# Task
Each line below needs to be duplicated without alteration.

Data entries:
■ ■ ■ ■
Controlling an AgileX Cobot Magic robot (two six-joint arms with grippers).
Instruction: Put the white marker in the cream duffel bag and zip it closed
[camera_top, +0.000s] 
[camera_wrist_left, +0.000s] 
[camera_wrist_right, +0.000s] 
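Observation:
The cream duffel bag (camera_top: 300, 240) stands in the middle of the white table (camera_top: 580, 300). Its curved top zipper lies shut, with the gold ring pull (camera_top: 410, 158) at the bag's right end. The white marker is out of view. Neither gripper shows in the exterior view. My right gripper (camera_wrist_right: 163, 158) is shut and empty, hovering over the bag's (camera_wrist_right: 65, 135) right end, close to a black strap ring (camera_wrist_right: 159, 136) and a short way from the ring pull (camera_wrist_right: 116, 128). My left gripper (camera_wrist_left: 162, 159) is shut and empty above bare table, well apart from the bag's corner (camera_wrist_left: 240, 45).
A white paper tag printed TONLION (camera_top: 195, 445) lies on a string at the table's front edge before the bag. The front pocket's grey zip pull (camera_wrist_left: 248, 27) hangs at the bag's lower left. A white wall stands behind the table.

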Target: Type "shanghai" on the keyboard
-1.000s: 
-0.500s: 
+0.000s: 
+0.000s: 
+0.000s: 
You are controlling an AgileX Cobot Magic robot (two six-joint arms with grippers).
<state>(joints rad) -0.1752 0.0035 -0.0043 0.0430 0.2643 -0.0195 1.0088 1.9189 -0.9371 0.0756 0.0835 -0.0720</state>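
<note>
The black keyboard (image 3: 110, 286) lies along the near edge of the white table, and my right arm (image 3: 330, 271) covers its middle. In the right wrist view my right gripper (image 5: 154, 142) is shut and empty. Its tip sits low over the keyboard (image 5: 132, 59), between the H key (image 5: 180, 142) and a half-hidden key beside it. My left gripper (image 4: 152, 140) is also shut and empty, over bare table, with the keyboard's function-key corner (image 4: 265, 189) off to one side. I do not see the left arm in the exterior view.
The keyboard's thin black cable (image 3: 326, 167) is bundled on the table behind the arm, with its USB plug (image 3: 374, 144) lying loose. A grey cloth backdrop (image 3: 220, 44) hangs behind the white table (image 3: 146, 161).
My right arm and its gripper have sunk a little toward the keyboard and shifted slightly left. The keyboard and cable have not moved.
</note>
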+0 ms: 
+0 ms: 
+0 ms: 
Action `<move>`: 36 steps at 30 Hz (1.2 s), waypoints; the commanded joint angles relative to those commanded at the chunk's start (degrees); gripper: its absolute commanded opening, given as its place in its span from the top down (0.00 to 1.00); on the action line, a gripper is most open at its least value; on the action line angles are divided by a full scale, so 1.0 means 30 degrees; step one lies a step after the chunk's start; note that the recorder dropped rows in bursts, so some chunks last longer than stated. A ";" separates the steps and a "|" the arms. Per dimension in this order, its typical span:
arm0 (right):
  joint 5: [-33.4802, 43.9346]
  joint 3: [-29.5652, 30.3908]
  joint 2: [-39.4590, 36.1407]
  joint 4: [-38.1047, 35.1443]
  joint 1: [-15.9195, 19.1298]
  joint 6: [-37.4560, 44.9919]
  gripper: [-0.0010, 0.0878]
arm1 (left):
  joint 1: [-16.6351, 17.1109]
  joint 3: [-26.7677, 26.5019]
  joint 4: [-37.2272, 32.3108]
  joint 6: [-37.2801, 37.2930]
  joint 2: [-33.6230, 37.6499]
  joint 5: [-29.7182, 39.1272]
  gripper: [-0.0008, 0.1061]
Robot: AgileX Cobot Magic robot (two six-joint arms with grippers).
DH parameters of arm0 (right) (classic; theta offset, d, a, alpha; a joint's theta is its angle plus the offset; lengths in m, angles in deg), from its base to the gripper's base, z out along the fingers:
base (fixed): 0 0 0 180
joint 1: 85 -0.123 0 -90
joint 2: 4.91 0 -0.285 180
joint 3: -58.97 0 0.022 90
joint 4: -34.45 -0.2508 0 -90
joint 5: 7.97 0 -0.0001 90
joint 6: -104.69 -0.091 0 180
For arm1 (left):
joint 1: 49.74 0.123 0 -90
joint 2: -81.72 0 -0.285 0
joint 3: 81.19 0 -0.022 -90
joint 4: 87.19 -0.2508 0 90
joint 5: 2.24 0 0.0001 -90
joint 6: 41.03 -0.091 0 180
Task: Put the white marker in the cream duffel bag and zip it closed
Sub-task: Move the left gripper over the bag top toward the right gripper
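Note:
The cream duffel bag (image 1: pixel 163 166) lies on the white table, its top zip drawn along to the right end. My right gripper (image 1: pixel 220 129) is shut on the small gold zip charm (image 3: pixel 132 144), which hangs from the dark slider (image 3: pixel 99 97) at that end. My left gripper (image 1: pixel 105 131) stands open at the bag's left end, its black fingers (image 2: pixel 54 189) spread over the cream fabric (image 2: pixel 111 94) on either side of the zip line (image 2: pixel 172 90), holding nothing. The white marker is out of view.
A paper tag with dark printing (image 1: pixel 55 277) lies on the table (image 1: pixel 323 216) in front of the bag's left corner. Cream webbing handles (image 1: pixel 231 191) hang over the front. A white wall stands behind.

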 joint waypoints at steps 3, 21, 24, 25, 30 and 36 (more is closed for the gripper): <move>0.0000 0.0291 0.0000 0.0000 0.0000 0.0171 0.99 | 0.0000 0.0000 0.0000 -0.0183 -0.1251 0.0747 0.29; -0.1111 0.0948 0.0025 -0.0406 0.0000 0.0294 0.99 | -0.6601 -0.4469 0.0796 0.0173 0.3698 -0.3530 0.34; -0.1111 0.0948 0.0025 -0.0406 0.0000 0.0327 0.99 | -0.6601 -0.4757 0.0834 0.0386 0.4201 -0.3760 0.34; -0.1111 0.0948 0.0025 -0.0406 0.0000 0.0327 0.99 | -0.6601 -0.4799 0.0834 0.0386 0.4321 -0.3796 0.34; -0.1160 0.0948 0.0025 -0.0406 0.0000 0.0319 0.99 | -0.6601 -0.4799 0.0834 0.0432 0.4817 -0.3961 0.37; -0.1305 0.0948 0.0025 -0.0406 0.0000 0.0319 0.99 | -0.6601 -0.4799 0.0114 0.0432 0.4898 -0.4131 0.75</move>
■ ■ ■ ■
# Task response
Controlling an AgileX Cobot Magic robot (two six-joint arms with grippers).
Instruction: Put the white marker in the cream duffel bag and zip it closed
[camera_top, +0.000s] 
[camera_wrist_left, +0.000s] 
[camera_wrist_right, +0.000s] 
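Observation:
The cream duffel bag (camera_top: 300, 240) stands in the middle of the white table (camera_top: 580, 300). Its curved top zipper lies shut, with the gold ring pull (camera_top: 410, 158) at the bag's right end. The white marker is out of view. Neither gripper shows in the exterior view. My right gripper (camera_wrist_right: 163, 158) is shut and empty, hovering over the bag's (camera_wrist_right: 65, 135) right end, close to a black strap ring (camera_wrist_right: 159, 136) and a short way from the ring pull (camera_wrist_right: 116, 128). My left gripper (camera_wrist_left: 162, 159) is shut and empty above bare table, well apart from the bag's corner (camera_wrist_left: 240, 45).
A white paper tag printed TONLION (camera_top: 195, 445) lies on a string at the table's front edge before the bag. The front pocket's grey zip pull (camera_wrist_left: 248, 27) hangs at the bag's lower left. A white wall stands behind the table.
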
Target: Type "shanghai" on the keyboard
-1.000s: 
-0.500s: 
+0.000s: 
+0.000s: 
+0.000s: 
You are controlling an AgileX Cobot Magic robot (two six-joint arms with grippers).
<state>(joints rad) -0.1752 0.0035 -0.0043 0.0430 0.2643 -0.0195 1.0088 1.9189 -0.9371 0.0756 0.0835 -0.0720</state>
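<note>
The black keyboard (image 3: 110, 286) lies along the near edge of the white table, and my right arm (image 3: 330, 271) covers its middle. In the right wrist view my right gripper (image 5: 154, 142) is shut and empty. Its tip sits low over the keyboard (image 5: 132, 59), between the H key (image 5: 180, 142) and a half-hidden key beside it. My left gripper (image 4: 152, 140) is also shut and empty, over bare table, with the keyboard's function-key corner (image 4: 265, 189) off to one side. I do not see the left arm in the exterior view.
The keyboard's thin black cable (image 3: 326, 167) is bundled on the table behind the arm, with its USB plug (image 3: 374, 144) lying loose. A grey cloth backdrop (image 3: 220, 44) hangs behind the white table (image 3: 146, 161).
My right arm and its gripper have sunk a little toward the keyboard and shifted slightly left. The keyboard and cable have not moved.
</note>
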+0 ms: 
+0 ms: 
+0 ms: 
Action `<move>`: 36 steps at 30 Hz (1.2 s), waypoints; the commanded joint angles relative to those commanded at the chunk's start (degrees); gripper: its absolute commanded opening, given as its place in its span from the top down (0.00 to 1.00); on the action line, a gripper is most open at its least value; on the action line angles are divided by a full scale, so 1.0 means 30 degrees; step one lies a step after the chunk's start; note that the recorder dropped rows in bursts, so some chunks last longer than stated. A ";" separates the steps and a "|" the arms. Per dimension in this order, its typical span:
arm0 (right):
  joint 5: [-33.4802, 43.9346]
  joint 3: [-29.5652, 30.3908]
  joint 2: [-39.4590, 36.1407]
  joint 4: [-38.1047, 35.1443]
  joint 1: [-15.9195, 19.1298]
  joint 6: [-37.4560, 44.9919]
  gripper: [-0.0010, 0.0878]
arm1 (left):
  joint 1: [-16.6351, 17.1109]
  joint 3: [-26.7677, 26.5019]
  joint 4: [-37.2272, 32.3108]
  joint 6: [-37.2801, 37.2930]
  joint 2: [-33.6230, 37.6499]
  joint 5: [-29.7182, 39.1272]
  gripper: [-0.0008, 0.1061]
Robot: AgileX Cobot Magic robot (two six-joint arms with grippers).
DH parameters of arm0 (right) (classic; theta offset, d, a, alpha; a joint's theta is its angle plus the offset; lengths in m, angles in deg), from its base to the gripper's base, z out along the fingers:
base (fixed): 0 0 0 180
joint 1: 85 -0.123 0 -90
joint 2: 4.91 0 -0.285 180
joint 3: -58.97 0 0.022 90
joint 4: -34.45 -0.2508 0 -90
joint 5: 7.97 0 -0.0001 90
joint 6: -104.69 -0.091 0 180
For arm1 (left):
joint 1: 49.74 0.123 0 -90
joint 2: -81.72 0 -0.285 0
joint 3: 81.19 0 -0.022 -90
joint 4: 87.19 -0.2508 0 90
joint 5: 2.24 0 0.0001 -90
joint 6: 41.03 -0.091 0 180
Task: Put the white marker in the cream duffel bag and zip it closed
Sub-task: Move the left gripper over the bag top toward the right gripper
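Note:
The cream duffel bag (image 1: pixel 163 166) lies on the white table, its top zip drawn along to the right end. My right gripper (image 1: pixel 220 129) is shut on the small gold zip charm (image 3: pixel 132 144), which hangs from the dark slider (image 3: pixel 99 97) at that end. My left gripper (image 1: pixel 105 131) stands open at the bag's left end, its black fingers (image 2: pixel 54 189) spread over the cream fabric (image 2: pixel 111 94) on either side of the zip line (image 2: pixel 172 90), holding nothing. The white marker is out of view.
A paper tag with dark printing (image 1: pixel 55 277) lies on the table (image 1: pixel 323 216) in front of the bag's left corner. Cream webbing handles (image 1: pixel 231 191) hang over the front. A white wall stands behind.
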
 joint waypoints at steps 3, 21, 24, 25, 30 and 36 (more is closed for the gripper): <move>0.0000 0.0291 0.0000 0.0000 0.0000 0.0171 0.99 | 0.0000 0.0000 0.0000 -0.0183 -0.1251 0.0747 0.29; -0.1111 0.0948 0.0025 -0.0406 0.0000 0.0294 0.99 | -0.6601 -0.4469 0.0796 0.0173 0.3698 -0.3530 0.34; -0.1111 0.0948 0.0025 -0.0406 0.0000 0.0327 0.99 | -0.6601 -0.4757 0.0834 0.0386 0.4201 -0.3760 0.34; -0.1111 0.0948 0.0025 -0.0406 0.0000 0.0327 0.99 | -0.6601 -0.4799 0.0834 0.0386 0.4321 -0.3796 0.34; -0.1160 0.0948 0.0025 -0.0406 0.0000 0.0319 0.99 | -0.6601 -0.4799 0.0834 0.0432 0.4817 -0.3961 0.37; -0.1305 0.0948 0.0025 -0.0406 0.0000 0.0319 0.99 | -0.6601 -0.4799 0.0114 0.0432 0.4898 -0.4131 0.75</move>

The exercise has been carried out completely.